▶ [DATASET EXTRACT]:
Start of Block
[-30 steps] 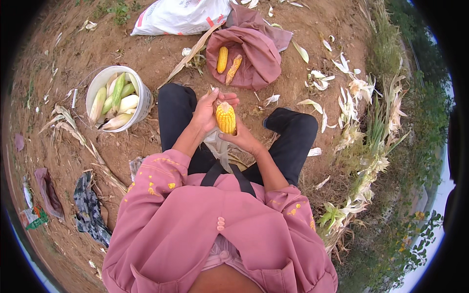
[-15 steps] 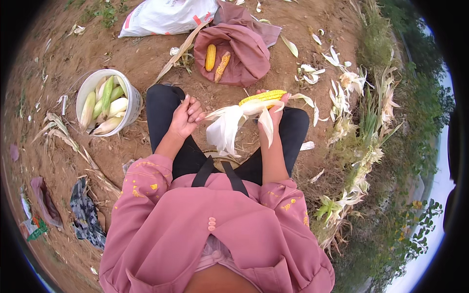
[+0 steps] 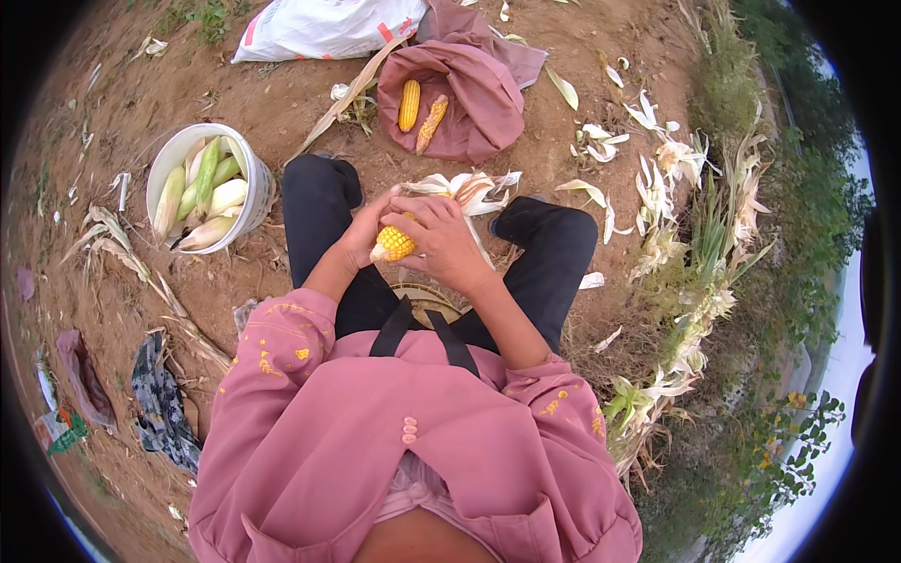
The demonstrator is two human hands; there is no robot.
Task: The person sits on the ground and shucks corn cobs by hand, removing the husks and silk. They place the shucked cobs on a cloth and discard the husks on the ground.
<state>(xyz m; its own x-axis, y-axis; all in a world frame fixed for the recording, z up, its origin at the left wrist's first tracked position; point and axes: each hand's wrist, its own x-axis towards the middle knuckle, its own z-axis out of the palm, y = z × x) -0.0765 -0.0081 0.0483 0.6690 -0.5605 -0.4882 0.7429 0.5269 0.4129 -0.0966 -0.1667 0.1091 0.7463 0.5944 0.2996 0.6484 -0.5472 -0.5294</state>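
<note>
Between my knees, both hands are closed round a yellow ear of corn (image 3: 396, 244). Its pale end points down and left, toward my left wrist. My left hand (image 3: 364, 233) grips it from the left side. From the right, my right hand (image 3: 449, 246) lies over its top, fingers curled, hiding much of the ear. Pale peeled husk (image 3: 477, 191) with brownish strands spreads just beyond my fingers; whether it is still joined to the ear I cannot tell.
A mauve sack (image 3: 479, 113) lies open ahead, two bare yellow ears (image 3: 410, 106) in its mouth. At left stands a white bucket (image 3: 262, 202) of unhusked corn. A white sack (image 3: 324, 33) lies at the back. Loose husks (image 3: 654, 192) litter the ground at right, beside weeds.
My left hand has come right onto the corn, and my right hand has brought the ear left and nearer. The ear has turned, and the husk now lies beyond my hands.
</note>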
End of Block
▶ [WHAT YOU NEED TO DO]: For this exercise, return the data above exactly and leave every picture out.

▶ [TASK RESPONSE]:
[-30 steps] 
[-15 steps] 
[+0 steps] 
The demonstrator is two human hands; there is no robot.
Task: The person sits on the ground and shucks corn cobs by hand, removing the husks and silk. They place the shucked cobs on a cloth and discard the husks on the ground.
<state>(xyz m; its own x-axis, y-axis; all in a world frame fixed for the recording, z up, its origin at the left wrist's first tracked position; point and axes: each hand's wrist, its own x-axis towards the middle knuckle, its own z-axis out of the palm, y = z × x) -0.0765 -0.0081 0.0483 0.6690 -0.5605 -0.4882 0.7429 0.5269 0.4129 -0.0966 -0.1667 0.1091 0.7463 0.5944 0.2996 0.6484 -0.5472 -0.5294</state>
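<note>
Between my knees, both hands are closed round a yellow ear of corn (image 3: 396, 244). Its pale end points down and left, toward my left wrist. My left hand (image 3: 364, 233) grips it from the left side. From the right, my right hand (image 3: 449, 246) lies over its top, fingers curled, hiding much of the ear. Pale peeled husk (image 3: 477, 191) with brownish strands spreads just beyond my fingers; whether it is still joined to the ear I cannot tell.
A mauve sack (image 3: 479, 113) lies open ahead, two bare yellow ears (image 3: 410, 106) in its mouth. At left stands a white bucket (image 3: 262, 202) of unhusked corn. A white sack (image 3: 324, 33) lies at the back. Loose husks (image 3: 654, 192) litter the ground at right, beside weeds.
My left hand has come right onto the corn, and my right hand has brought the ear left and nearer. The ear has turned, and the husk now lies beyond my hands.
</note>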

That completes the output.